Le billet à ordre : création, circulation, paiement

Le billet à ordre

Définition du billet à ordre : Il s’agit d’un titre par lequel le souscripteur va s’engager à payer une somme déterminée et à une date déterminée à un bénéficiaire

La question de la provision ne se pose pas puisqu’il n’y a que deux acteurs ici.

Ce billet à ordre rencontre un certain succès qui est fréquent en pratique et que le droit bancaire connait bien. Plus que la lettre de change, le billet à ordre permet à celui qui l’émet d’être maitre du paiement. C’est un instrument qui permet de rester maitre du calendrier du paiement.

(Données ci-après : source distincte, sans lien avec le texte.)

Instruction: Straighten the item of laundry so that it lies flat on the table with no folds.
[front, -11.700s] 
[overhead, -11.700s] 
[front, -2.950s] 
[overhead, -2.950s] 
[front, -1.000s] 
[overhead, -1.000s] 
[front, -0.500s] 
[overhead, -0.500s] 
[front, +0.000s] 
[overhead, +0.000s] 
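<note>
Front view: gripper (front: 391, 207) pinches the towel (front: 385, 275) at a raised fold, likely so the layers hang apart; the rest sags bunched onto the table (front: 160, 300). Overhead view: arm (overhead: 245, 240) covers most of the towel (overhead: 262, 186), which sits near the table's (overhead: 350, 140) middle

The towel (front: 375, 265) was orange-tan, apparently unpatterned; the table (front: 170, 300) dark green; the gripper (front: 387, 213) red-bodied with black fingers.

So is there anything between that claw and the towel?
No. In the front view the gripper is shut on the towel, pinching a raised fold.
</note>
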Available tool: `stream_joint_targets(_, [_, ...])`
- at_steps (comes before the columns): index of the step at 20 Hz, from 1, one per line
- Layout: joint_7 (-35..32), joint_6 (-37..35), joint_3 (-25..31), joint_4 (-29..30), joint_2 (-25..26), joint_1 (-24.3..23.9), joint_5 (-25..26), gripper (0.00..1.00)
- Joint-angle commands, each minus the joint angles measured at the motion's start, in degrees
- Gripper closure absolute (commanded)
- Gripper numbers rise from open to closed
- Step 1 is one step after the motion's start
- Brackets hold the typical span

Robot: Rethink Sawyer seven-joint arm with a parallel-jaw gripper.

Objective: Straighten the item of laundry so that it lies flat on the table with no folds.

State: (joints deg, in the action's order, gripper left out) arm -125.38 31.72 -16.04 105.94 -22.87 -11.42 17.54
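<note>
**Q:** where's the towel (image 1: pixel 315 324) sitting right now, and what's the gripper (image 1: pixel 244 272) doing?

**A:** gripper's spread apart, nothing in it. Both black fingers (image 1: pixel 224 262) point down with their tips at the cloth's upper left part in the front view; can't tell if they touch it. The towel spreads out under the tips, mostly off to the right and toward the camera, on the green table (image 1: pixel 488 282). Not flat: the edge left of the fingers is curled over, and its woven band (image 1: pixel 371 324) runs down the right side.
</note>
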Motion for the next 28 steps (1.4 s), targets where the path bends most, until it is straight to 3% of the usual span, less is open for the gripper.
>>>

Le billet à ordre accompagne parfois la cession de fonds de commerce et donc c’est la question des billets de fonds.

Il suffit de transposer les dispositions de la lettre dans de nombreux cas. En effet, l’article L. 512-3 du code du commerce renvoi à de nombreuses dispositions à la lettre de change.

Mais certaines dispositions sont écartées telles que toutes les règles qui paraissent incompatibles avec le régime du billet à ordre. Certaines sont directement écartées par le législateur. Ce n’est pas une transposition totale. Les règles relatives à la provision notamment ne sont pas transposées, ni même les règles relatives à l’acceptation. Elles sont propres à la lettre de change.

81whJ2EirdL. SL1500

De plus, en conséquence, les dispositions propres au billet à ordre sont peu nombreuses : article L. 512-1 à L. 512-8 du code de commerce.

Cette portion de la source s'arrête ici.